### EXERCISE DETAILS
Could you repeat the listing exactly, leaving out the pictures?

──────── SOURCE DATA ────────

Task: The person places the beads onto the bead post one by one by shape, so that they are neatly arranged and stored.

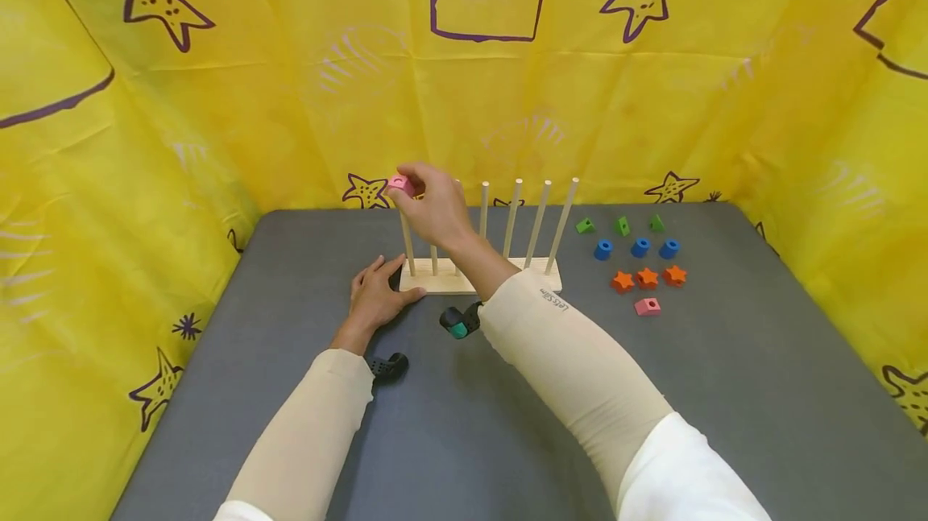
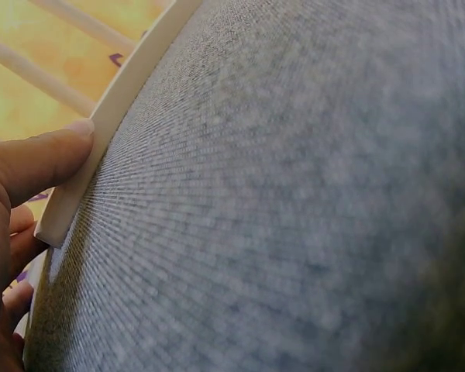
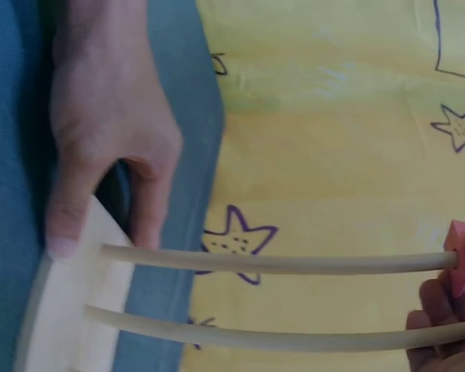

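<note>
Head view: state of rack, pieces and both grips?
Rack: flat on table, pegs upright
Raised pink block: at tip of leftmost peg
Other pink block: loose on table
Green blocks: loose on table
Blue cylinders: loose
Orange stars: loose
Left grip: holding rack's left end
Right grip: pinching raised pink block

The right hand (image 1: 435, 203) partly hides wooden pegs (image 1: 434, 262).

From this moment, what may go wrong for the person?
The pink block is at the tip of the leftmost peg; if the right hand tilts it, it might jam or drop. The left hand grips only one end of the base, so a sideways push could twist it.
</note>
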`<state>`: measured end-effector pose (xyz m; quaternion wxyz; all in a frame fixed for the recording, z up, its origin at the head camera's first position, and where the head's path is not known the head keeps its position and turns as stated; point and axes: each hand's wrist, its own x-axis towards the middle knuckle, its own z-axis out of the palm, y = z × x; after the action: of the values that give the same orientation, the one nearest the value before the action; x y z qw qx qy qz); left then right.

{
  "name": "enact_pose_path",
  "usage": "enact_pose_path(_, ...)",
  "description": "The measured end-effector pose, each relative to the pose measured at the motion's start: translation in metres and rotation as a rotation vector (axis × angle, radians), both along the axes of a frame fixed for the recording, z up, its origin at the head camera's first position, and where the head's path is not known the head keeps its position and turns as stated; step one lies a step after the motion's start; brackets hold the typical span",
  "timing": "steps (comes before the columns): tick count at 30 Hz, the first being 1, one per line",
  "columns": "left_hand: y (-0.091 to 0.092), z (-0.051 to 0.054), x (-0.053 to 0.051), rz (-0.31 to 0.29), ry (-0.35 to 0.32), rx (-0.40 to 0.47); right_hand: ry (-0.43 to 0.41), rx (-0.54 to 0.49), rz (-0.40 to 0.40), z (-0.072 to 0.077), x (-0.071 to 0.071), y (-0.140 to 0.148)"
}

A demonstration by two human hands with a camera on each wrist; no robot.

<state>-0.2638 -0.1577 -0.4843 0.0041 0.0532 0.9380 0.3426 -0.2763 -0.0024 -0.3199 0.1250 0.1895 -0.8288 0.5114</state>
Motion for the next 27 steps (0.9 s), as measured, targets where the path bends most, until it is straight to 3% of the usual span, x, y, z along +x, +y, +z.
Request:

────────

### WRITTEN ANSWER
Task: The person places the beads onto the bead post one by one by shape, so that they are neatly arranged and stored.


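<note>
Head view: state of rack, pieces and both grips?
Rack: flat on table, pegs upright
Raised pink block: at tip of leftmost peg
Other pink block: loose on table
Green blocks: loose on table
Blue cylinders: loose
Orange stars: loose
Left grip: holding rack's left end
Right grip: pinching raised pink block

The right hand (image 1: 435, 203) partly hides wooden pegs (image 1: 434, 262).

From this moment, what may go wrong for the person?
The pink block is at the tip of the leftmost peg; if the right hand tilts it, it might jam or drop. The left hand grips only one end of the base, so a sideways push could twist it.
</note>
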`<state>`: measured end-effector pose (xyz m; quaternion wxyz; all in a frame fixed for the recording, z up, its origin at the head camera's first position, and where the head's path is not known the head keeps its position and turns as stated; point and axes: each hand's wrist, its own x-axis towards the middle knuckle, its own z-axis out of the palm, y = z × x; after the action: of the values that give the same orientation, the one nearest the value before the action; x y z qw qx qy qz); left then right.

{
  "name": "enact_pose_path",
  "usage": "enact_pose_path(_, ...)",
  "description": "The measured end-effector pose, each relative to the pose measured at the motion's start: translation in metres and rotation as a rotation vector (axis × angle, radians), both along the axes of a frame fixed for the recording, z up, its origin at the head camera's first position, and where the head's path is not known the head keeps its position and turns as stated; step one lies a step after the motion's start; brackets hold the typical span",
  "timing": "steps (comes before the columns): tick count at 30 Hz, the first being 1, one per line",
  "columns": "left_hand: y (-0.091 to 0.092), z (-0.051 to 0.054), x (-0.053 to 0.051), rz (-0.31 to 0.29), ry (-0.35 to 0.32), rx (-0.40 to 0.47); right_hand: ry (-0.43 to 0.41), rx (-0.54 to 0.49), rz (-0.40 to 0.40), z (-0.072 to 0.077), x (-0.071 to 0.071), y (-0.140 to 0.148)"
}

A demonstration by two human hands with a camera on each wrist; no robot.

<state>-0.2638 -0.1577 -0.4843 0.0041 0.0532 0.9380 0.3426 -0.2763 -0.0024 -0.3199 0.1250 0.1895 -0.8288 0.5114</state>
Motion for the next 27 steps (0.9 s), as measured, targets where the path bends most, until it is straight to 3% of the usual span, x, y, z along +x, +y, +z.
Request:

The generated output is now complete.